- _YOUR INSTRUCTIONS_
Find the line in the material below that contains "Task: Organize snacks", then give it again, with all later lines, exactly as shown.

──────── RECORDS PROVIDED

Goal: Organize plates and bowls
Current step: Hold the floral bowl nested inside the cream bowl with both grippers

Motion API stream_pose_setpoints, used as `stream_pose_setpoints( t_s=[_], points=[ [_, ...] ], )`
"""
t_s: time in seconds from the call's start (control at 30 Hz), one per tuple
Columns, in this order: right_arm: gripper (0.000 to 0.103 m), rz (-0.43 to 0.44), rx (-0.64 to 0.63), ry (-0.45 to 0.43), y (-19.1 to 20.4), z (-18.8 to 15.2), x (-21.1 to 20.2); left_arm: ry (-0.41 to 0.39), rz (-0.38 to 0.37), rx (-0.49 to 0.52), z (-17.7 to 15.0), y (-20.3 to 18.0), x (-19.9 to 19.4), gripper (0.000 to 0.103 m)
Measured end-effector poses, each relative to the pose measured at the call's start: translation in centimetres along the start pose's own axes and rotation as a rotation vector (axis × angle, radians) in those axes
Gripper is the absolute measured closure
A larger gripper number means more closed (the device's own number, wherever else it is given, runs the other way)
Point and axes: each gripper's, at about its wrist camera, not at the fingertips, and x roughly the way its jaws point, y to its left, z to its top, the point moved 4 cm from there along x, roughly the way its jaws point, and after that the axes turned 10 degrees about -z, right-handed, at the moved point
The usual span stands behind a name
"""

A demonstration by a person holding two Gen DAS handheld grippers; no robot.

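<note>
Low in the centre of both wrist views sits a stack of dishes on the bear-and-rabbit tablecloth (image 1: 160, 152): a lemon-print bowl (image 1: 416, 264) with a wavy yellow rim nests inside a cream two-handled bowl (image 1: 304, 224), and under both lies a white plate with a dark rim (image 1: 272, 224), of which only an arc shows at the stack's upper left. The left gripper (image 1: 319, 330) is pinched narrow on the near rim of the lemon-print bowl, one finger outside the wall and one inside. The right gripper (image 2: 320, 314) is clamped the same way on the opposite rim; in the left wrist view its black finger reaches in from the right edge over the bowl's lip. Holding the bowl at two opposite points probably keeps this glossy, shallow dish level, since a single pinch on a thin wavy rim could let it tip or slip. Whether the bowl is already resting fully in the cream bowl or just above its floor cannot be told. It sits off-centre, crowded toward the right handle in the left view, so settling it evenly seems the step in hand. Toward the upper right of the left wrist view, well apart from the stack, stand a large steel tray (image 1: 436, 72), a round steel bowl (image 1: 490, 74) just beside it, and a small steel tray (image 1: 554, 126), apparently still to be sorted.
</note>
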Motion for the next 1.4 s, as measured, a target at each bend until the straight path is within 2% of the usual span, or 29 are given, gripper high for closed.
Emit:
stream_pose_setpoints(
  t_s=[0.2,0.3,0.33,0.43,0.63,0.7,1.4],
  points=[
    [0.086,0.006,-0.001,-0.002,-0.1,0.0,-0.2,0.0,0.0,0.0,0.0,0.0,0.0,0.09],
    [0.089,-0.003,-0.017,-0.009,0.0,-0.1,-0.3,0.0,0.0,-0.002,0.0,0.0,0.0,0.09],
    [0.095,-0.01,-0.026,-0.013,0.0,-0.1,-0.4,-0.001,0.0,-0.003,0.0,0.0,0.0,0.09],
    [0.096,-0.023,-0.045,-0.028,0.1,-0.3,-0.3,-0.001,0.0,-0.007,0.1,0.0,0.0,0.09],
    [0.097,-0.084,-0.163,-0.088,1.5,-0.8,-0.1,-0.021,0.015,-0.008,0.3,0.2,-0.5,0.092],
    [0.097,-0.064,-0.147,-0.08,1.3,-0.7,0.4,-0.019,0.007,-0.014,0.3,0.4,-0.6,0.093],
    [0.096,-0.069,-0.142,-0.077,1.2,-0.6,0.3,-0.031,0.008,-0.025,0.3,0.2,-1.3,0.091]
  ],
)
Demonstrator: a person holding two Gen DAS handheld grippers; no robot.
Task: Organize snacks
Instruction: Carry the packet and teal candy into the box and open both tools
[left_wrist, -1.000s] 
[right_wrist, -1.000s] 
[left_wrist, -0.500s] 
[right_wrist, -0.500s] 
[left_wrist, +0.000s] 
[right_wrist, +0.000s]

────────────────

- _ANSWER SECTION_
Task: Organize snacks
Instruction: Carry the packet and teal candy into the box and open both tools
[left_wrist, -1.000s] 
[right_wrist, -1.000s] 
[left_wrist, -0.500s] 
[right_wrist, -0.500s] 
[left_wrist, +0.000s] 
[right_wrist, +0.000s]

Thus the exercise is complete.